Existing anti-anaemia treatments require dialysis patients to be treated as frequently as several times a week.

Roche said that for the first time clinical research, presented at a medical conference in Glasgow, Scotland, showed dialysis patients treated with short-acting and frequently administered epoetin anti-anaemia drugs could be directly switched to a once-monthly treatment.

"Roche's once-monthly CERA could have a positive impact on the management of anaemia in dialysis patients by reducing work loads and offering greater efficiencies," the group said in a statement.

The results are part of Phase III studies on the drug.

Roche is developing CERA as a follow-up product to NeoRecormon, its second-best selling drug in 2005 with sales of 2.3 billion Swiss francs ($1.87 billion). Industry analysts had been eagerly awaiting the latest test results, since many believe CERA could generate global sales of over $2 billion annually.

Bear Stearns recently forecast 2010 CERA sales of $1.25 billion, not including potential revenues of $1.08 billion in the United States, where Roche faces a patent dispute with Amgen < AMGN >.

In April, Roche asked U.S. and European regulators for approval to market CERA as a treatment for renal anaemia associated with chronic kidney disease in patients who are on dialysis as well as those who are not. Results from the remaining Phase III studies will be announced later this year, Roche said.
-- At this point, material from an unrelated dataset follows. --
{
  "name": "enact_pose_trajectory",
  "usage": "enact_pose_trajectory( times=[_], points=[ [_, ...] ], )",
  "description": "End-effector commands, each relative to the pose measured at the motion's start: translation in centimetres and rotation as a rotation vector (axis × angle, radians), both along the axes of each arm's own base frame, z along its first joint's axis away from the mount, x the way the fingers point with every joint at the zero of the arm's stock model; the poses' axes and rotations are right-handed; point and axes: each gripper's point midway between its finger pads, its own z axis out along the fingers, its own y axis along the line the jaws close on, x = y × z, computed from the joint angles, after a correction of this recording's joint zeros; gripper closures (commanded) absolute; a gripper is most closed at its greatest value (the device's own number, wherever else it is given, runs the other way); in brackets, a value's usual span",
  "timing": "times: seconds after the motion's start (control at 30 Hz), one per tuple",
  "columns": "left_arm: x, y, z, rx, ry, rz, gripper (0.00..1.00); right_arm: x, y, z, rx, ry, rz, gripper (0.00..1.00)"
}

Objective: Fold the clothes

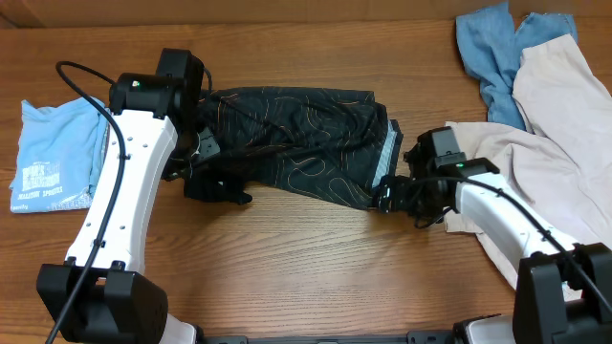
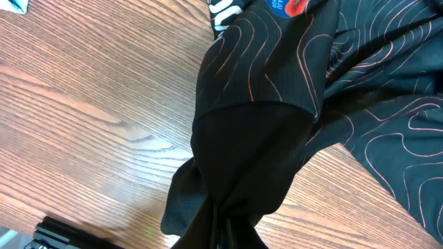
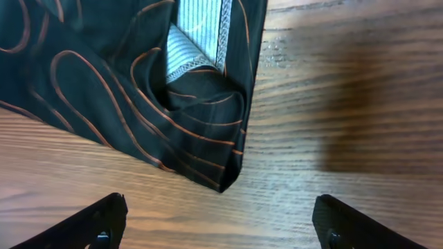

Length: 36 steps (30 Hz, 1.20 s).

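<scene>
The black garment with thin orange contour lines [image 1: 296, 134] lies bunched across the table's middle. My left gripper [image 1: 206, 158] is at its left end and is shut on a gathered fold of the black fabric [image 2: 235, 173], which fills the left wrist view; the fingers are hidden by the cloth. A red label and white lettering show at the top of that view [image 2: 294, 7]. My right gripper [image 3: 218, 214] is open and empty, just short of the garment's right lower corner [image 3: 225, 181], where a grey striped lining [image 3: 190, 48] shows.
A folded light blue shirt with white print [image 1: 57, 153] lies at the far left. A beige garment [image 1: 545, 143] and a blue one [image 1: 492, 53] are piled at the right. Bare wood table [image 1: 316, 268] lies in front.
</scene>
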Motion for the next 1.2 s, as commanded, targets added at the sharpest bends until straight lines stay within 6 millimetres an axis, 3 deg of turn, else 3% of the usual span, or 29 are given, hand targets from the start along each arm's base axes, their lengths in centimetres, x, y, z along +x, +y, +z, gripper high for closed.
enact_pose_trajectory(
  times=[0.0,0.13,0.43,0.8,1.0,1.07,1.17],
  points=[
    [0.2,0.3,0.7,0.022,-0.019,-0.013,0.96,0.1,-0.2,-0.5,-0.071,-0.036,0.041,0.13],
    [0.1,0.3,0.7,0.022,-0.016,-0.013,0.96,0.2,1.0,-0.9,-0.069,-0.074,0.087,0.17],
    [0.1,0.3,0.7,0.022,-0.016,-0.014,0.96,0.7,0.9,-2.5,-0.096,-0.096,0.092,0.24],
    [0.0,0.3,0.7,0.022,-0.012,-0.014,0.96,6.3,0.8,1.4,-0.184,-0.31,0.18,0.25],
    [0.0,0.3,0.7,0.019,-0.011,-0.013,0.96,5.3,2.9,1.1,-0.133,-0.289,0.246,0.28],
    [0.0,0.3,0.7,0.019,-0.011,-0.013,0.96,4.5,4.1,0.2,-0.151,-0.277,0.311,0.27],
    [0.0,0.2,0.7,0.019,-0.011,-0.013,0.96,4.1,4.1,-1.2,-0.216,-0.25,0.32,0.26]
  ],
)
At the conference in Glasgow, studies also showed that CERA had a unique mode of action for treatment of renal anaemia, which allowed it to work for longer in the body. "We found that CERA has a loose interaction with these receptors, which turns out to be an advantage as it enables the drug to stimulate red blood cell production for longer," Anton Haselbeck, a scientist from Roche's biotechnology centre in Penzberg, Germany, said in a statement.